→ **EXERCISE DETAILS**
Work out how many lines below hold the string "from" and state only that figure.

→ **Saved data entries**
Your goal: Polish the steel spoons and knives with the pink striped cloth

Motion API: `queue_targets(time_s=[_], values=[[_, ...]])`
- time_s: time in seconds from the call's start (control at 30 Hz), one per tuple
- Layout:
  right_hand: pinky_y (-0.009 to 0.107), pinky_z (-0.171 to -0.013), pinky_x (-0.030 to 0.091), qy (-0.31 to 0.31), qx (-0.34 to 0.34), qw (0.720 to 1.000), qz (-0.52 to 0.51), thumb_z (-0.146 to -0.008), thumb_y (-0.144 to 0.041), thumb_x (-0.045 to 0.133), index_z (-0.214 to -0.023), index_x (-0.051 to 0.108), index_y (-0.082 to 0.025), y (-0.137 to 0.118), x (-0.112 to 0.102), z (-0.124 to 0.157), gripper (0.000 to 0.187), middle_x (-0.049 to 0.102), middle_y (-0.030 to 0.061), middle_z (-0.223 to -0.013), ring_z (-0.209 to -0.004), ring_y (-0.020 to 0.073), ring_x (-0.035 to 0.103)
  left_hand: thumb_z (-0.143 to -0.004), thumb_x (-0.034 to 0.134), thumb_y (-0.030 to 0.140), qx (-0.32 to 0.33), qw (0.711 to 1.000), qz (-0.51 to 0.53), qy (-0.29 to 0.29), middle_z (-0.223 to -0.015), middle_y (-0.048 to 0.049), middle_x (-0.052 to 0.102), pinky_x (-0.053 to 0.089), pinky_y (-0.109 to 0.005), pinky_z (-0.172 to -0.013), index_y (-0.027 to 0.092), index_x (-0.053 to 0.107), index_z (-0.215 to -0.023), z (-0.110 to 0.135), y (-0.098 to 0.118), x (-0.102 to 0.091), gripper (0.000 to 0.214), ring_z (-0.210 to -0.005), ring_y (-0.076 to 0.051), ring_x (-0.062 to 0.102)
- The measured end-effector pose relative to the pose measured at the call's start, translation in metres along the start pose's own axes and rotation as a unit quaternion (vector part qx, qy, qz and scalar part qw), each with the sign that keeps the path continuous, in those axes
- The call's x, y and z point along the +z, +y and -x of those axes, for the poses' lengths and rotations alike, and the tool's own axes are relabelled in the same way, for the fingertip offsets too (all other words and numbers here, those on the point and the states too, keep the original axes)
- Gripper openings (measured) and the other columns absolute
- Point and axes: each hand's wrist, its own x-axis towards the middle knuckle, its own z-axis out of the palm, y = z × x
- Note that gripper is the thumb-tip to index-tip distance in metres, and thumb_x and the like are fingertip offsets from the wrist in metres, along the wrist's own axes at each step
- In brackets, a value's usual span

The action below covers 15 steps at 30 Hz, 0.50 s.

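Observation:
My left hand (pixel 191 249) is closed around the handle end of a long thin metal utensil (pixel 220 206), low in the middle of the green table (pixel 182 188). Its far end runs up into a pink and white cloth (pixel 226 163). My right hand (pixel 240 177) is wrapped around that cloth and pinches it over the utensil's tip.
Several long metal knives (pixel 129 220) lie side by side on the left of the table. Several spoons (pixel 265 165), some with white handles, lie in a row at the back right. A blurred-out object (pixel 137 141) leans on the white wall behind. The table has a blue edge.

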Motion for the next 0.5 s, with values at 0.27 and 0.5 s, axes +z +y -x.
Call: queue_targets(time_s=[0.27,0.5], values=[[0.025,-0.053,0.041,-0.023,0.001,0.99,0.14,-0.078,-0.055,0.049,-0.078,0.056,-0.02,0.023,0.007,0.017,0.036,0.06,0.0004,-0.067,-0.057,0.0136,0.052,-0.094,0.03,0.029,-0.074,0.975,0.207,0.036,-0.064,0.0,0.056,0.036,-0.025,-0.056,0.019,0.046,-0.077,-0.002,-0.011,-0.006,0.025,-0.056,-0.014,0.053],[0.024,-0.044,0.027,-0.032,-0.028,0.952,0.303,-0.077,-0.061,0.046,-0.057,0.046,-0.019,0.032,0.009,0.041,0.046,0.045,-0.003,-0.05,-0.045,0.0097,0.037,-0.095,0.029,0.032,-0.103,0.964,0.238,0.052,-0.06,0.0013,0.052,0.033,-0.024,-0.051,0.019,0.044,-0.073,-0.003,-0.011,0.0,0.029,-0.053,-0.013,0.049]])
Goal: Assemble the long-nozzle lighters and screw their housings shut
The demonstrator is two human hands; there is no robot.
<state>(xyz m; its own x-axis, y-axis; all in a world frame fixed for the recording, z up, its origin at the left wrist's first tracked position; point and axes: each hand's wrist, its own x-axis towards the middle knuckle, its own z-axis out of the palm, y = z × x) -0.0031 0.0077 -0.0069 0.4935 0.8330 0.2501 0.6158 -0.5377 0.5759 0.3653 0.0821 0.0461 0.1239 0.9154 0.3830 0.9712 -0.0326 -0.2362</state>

→ **OUTPUT**
2